Ich danke erstmal jedem der dies liest  

Ich habe ein größeres Programm, dessen Kontext diese Seite sprengen könnte   deshalb mach ich ein kleineres Beispiel. Ich habe ein JFrame, in dem im BorderLayout.CENTER ein JScrollPane liegt. Der ViewPort dieser JScrollPane ist ein JPanel. Im Bereich BorderLayout.NORTH liegt ein JSlider, aufgrund dessen die Größe des JPanels (ViewPort) verändert wird.

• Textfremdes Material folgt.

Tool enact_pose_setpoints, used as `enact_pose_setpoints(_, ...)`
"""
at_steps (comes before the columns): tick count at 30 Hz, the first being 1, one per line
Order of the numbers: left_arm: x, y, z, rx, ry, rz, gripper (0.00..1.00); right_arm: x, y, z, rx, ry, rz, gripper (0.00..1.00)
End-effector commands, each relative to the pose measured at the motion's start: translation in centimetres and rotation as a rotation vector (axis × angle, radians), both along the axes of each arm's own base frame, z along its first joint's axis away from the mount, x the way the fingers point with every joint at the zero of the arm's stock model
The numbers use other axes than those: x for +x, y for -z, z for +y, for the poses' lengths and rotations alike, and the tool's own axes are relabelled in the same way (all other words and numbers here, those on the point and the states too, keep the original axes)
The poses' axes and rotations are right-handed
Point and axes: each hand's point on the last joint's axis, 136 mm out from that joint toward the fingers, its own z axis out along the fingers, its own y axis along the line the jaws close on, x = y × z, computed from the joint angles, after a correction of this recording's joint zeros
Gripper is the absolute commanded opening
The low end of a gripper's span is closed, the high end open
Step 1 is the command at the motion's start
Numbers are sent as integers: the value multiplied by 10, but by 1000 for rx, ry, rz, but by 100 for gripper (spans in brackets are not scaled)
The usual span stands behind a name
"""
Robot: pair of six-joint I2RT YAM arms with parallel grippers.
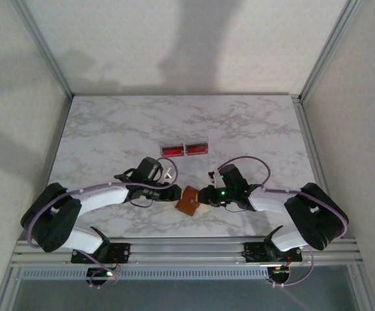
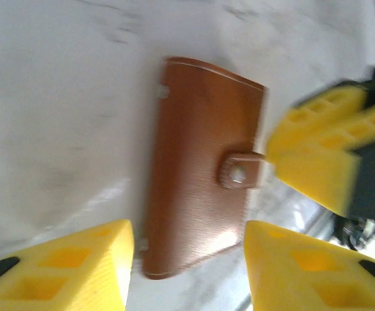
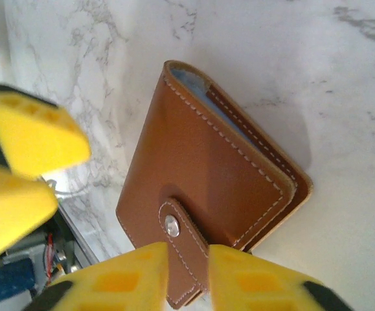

Leider wird das JPanel erst größer, wenn ich das JFrame mit der Maus größer oder kleiner mache...

/ / Innerhalb der JFrame - Klasse
public voidstateChanged(ChangeEvent e)
{
   this.jPanelViewPort.setPreferredSize(this.jSlider.getValue(),this.jSlider.getValue());
   this.jScrollPane.repaint();
}​
Wie bereits gesagt, ändert sich die Größe des JPanels genau so wie ich das haben möchte, jedoch erst dann, wenn ich das Fenster mit der Maus bearbeite!

Kann mir jemand auf die Sprünge helfen?

Ich habe nach Stunden  der Suche keinen passenden Eintrag finden können. Ich denke ich müsste den LayoutManager dazu bewegen, den ViewPort zu aktuallisieren... aber ich habe keine Ahnung wie ich das anstellen kann.


----------